Two lines in the data below mark the range: the one with "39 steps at" and the one with "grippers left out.". Return both, along with every line between them, exactly.

Collection entries
Segment Open

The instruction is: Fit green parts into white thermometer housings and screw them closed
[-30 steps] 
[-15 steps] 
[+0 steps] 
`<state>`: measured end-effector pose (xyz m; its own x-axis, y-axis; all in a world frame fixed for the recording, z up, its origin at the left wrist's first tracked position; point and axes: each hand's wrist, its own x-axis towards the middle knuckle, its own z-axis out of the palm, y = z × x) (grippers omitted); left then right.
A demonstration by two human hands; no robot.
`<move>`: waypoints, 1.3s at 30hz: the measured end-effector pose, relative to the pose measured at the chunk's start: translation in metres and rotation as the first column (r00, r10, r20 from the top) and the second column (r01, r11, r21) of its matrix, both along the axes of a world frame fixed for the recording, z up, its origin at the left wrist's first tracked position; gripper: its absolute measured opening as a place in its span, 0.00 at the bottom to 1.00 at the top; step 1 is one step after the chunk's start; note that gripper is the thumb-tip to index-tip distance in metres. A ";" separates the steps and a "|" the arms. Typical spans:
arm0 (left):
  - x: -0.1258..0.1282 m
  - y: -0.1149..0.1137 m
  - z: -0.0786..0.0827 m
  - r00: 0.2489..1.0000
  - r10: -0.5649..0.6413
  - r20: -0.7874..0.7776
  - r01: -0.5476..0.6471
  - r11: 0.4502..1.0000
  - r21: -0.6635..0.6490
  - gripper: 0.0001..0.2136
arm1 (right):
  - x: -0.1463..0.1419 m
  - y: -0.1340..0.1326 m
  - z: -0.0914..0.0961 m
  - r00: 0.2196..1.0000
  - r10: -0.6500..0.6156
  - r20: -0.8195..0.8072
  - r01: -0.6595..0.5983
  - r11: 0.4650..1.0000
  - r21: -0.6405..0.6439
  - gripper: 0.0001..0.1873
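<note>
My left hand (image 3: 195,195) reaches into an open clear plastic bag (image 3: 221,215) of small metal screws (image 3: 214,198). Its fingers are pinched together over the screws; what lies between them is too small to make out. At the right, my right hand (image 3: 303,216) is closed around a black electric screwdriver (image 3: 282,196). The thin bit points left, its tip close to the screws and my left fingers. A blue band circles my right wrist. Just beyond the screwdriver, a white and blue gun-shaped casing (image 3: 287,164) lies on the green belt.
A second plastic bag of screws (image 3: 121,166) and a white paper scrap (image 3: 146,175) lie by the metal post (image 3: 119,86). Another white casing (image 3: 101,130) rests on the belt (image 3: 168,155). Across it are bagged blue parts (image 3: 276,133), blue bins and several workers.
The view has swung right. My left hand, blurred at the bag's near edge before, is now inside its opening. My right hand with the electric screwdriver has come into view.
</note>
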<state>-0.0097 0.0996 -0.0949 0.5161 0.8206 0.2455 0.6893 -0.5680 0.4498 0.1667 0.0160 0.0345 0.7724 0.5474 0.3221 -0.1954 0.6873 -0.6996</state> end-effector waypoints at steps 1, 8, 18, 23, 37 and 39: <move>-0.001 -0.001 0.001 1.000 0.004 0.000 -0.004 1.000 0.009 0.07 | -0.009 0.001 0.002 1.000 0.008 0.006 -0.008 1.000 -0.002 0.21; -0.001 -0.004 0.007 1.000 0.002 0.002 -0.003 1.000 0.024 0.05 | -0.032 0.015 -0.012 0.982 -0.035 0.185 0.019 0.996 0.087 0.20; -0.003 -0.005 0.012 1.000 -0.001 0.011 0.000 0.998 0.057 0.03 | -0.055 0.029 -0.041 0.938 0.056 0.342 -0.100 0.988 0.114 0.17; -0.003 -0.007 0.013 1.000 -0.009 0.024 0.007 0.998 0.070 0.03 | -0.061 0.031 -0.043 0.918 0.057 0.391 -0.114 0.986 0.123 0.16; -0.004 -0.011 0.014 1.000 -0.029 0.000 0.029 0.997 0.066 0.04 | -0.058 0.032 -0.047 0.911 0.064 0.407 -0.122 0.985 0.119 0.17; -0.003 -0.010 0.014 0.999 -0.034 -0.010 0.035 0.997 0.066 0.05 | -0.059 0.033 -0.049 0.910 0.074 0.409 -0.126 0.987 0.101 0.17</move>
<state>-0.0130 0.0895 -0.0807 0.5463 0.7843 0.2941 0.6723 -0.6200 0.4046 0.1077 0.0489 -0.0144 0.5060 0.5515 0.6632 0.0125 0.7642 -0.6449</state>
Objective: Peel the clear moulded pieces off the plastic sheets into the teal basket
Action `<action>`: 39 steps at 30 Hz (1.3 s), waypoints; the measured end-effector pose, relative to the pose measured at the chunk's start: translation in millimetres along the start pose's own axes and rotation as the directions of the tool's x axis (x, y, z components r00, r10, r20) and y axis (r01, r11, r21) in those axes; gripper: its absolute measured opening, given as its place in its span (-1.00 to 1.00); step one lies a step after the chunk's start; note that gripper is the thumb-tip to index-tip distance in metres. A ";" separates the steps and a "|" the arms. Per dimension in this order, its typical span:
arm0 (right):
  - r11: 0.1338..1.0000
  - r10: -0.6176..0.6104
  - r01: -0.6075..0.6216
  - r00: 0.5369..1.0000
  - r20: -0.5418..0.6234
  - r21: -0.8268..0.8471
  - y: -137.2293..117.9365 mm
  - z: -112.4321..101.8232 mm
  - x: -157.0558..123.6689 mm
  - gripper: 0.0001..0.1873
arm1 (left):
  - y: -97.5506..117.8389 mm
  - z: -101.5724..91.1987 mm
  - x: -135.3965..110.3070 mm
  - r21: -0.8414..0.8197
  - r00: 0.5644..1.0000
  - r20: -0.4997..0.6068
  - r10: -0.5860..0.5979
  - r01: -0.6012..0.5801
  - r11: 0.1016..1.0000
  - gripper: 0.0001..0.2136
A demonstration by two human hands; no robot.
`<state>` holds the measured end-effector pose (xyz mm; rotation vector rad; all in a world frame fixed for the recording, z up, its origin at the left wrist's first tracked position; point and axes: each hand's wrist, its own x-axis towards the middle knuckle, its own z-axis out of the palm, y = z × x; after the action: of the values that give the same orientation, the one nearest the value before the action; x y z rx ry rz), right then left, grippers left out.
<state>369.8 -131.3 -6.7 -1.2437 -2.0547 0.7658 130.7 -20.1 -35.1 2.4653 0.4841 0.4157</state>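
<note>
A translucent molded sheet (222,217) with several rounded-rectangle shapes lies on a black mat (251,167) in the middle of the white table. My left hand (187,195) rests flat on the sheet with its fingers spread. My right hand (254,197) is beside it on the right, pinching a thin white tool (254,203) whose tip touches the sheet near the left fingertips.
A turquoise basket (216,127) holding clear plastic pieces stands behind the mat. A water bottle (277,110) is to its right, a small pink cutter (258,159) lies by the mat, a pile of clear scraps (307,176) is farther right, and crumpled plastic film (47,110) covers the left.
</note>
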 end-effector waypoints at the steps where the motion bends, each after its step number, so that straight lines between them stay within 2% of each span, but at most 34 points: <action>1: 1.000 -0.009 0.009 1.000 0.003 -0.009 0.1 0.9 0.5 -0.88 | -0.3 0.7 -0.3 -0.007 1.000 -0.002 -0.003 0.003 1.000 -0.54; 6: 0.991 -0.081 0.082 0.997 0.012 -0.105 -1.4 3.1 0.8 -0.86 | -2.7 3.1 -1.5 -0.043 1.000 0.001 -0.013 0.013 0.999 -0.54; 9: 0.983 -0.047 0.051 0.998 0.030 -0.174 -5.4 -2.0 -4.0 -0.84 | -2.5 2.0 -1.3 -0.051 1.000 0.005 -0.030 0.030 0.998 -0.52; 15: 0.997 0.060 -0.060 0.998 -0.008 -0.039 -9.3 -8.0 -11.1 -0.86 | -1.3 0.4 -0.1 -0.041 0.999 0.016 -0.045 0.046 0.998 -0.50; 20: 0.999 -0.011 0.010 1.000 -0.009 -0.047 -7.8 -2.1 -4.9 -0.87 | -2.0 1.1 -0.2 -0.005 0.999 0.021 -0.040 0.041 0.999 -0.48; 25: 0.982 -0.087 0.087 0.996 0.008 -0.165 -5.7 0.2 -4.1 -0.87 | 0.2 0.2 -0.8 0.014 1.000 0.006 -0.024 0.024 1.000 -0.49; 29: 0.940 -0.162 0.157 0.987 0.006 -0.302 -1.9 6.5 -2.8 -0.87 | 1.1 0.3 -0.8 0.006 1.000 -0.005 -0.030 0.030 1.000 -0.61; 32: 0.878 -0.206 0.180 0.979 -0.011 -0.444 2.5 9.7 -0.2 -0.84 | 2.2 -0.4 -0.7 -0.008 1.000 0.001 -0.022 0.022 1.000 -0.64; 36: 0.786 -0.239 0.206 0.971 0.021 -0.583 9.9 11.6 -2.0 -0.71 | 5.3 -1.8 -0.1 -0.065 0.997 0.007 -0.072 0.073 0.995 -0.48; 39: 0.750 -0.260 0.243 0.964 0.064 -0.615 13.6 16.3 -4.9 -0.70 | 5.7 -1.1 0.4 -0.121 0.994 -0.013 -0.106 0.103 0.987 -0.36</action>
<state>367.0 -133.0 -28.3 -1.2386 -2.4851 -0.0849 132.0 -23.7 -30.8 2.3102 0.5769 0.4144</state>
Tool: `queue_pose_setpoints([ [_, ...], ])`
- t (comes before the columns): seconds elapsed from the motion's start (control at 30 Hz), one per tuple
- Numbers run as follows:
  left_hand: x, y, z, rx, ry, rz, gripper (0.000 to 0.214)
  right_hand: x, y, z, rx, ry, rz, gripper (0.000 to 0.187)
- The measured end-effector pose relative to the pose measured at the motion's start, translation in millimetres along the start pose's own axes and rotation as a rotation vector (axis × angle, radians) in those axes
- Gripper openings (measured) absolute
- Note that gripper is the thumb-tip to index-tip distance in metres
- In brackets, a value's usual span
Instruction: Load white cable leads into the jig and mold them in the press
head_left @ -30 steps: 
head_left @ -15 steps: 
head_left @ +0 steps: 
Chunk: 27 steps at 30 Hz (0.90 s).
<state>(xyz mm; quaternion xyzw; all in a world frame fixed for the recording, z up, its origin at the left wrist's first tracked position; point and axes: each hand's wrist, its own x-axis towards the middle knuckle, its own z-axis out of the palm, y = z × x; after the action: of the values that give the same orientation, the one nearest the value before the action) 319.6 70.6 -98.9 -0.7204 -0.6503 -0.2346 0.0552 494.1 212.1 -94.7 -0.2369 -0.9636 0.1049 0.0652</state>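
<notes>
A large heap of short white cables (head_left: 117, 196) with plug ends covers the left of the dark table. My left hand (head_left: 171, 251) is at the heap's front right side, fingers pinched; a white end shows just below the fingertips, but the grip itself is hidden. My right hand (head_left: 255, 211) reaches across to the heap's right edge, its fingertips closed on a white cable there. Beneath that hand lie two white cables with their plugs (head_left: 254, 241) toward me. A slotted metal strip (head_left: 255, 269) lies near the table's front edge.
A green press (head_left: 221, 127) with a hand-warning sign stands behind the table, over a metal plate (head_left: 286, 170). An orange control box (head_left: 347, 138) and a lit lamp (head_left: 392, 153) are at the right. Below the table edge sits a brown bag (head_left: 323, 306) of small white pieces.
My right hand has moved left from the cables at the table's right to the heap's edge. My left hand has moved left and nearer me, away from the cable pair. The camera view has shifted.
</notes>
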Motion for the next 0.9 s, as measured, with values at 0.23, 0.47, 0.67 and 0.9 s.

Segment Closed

- WRITTEN SOLUTION:
Action `<action>`: 39 steps at 30 Hz (1.3 s), waypoints; the measured end-effector pose, relative to the pose measured at the chunk's start: translation in millimetres along the start pose's own axes and rotation as the directions of the tool's x axis (x, y, z components r00, r10, r20) and y axis (r01, r11, r21) in those axes; gripper: its absolute measured opening, given as its place in its span (-1.00 to 1.00); step one lies a step after the chunk's start; note that gripper is the thumb-tip to index-tip distance in metres. A ";" separates the steps and a "|" the arms. Per dimension in this order, its typical span:
arm0 (right):
  - r11: 0.1338..1.0000
  - r10: -0.6176..0.6104
  - r01: -0.6075..0.6216
  - r00: 0.5369..1.0000
  - r20: -0.5418..0.6234
  - r21: -0.8268..0.8471
  - y: -137.2293..117.9365 mm
  - z: -112.4321..101.8232 mm
  - x: -157.0558..123.6689 mm
  - gripper: 0.0001..0.1873
arm1 (left):
  - y: -97.5506..117.8389 mm
  - z: -101.5724..91.1987 mm
  - x: -135.3965..110.3070 mm
  - r21: -0.8414..0.8197
  - r00: 0.5644..1.0000
  - r20: -0.4997..0.6068
  - r10: -0.5860..0.5979
  - r01: -0.6012..0.5801
  - r11: 0.1016..1.0000
  - gripper: 0.0001..0.2136
A demonstration by two human hands; no robot.
`<state>` holds the measured end-effector pose (xyz mm; rotation vector rad; all in a world frame fixed for the recording, z up, its origin at the left wrist's first tracked position; point and axes: each hand's wrist, its own x-axis towards the middle knuckle, its own z-axis out of the palm, y = z × x; after the action: of the values that give the same orientation, the one nearest the value before the action; x y z rx ry rz), right then left, grippers left out.

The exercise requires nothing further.